- [Input data]
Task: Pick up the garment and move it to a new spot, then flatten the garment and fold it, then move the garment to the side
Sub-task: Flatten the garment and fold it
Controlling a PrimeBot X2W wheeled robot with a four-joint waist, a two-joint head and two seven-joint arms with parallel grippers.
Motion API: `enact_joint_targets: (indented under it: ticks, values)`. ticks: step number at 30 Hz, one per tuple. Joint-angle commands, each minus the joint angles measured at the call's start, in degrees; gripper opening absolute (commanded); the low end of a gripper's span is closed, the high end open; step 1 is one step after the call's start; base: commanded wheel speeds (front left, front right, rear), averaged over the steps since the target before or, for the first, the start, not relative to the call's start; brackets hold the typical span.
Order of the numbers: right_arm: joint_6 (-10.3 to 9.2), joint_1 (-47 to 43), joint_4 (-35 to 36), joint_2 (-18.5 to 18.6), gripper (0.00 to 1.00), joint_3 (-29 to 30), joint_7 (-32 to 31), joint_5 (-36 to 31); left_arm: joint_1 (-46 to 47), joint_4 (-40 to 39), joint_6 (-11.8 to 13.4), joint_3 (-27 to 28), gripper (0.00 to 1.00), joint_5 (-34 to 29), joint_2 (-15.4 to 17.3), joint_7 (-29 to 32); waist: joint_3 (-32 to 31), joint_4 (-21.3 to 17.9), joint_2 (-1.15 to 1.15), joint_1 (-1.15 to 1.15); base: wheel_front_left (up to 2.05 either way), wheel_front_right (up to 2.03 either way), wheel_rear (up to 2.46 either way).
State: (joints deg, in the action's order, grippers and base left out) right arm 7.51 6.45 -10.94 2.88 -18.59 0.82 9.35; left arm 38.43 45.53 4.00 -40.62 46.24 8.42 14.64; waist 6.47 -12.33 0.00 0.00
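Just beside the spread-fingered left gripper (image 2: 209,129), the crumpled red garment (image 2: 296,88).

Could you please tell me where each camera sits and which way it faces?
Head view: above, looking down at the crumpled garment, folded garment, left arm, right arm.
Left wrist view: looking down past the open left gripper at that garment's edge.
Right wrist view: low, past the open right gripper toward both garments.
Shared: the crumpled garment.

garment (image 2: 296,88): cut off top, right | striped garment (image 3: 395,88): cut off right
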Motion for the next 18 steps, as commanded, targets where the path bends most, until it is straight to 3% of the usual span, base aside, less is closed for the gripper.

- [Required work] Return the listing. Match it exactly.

- [Written answer]
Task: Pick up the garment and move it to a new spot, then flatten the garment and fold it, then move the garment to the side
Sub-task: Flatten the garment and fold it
Controlling a PrimeBot X2W wheeled robot with a four-joint waist, a two-joint head and two seven-joint arms with parallel grippers.
Motion API: `enact_joint_targets: (indented under it: ticks, values)`. ticks: step number at 30 Hz, one per tuple. Joint-angle commands, each minus the joint angles measured at the call's start, in degrees; gripper opening absolute (commanded); the low end of a gripper's span is closed, the high end open; step 1 is one step after the call's start; base: commanded wheel speeds (front left, front right, rear), averaged over the steps since the target before or, for the first, the start, not relative to the call's start; brackets hold the typical span.
Order of the numbers: right_arm: joint_6 (-10.3 to 9.2), joint_1 (-47 to 43), joint_4 (-35 to 36), joint_2 (-18.5 to 18.6), gripper (0.00 to 1.00), joint_3 (-29 to 30), joint_7 (-32 to 31), joint_5 (-36 to 31); left_arm: joint_1 (-46 to 47), joint_4 (-40 to 39), joint_6 (-11.8 to 13.4), joint_3 (-27 to 28), gripper (0.00 to 1.00), joint_5 (-34 to 29), joint_2 (-15.4 to 17.3), joint_7 (-29 to 32); waist: joint_3 (-32 to 31), joint_4 (-21.3 to 17.9), joint_2 (-1.15 to 1.15), joint_1 (-1.15 to 1.15); base: wheel_front_left (up to 2.05 either way), wheel_front_right (up to 2.03 either way), wheel_rear (up to 2.46 either way).
State: (joints deg, in the action's order, grippers and base left out) right arm 7.51 6.45 -10.94 2.88 -18.59 0.82 9.35; left arm 38.43 45.53 4.00 -40.62 46.24 8.42 14.64; waist 6.47 -12.33 0.00 0.00
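Just beside the spread-fingered left gripper (image 2: 209,129), the crumpled red garment (image 2: 296,88).

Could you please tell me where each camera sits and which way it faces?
Head view: above, looking down at the crumpled garment, folded garment, left arm, right arm.
Left wrist view: looking down past the open left gripper at that garment's edge.
Right wrist view: low, past the open right gripper toward both garments.
Shared: the crumpled garment.

garment (image 2: 296,88): cut off top, right | striped garment (image 3: 395,88): cut off right
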Motion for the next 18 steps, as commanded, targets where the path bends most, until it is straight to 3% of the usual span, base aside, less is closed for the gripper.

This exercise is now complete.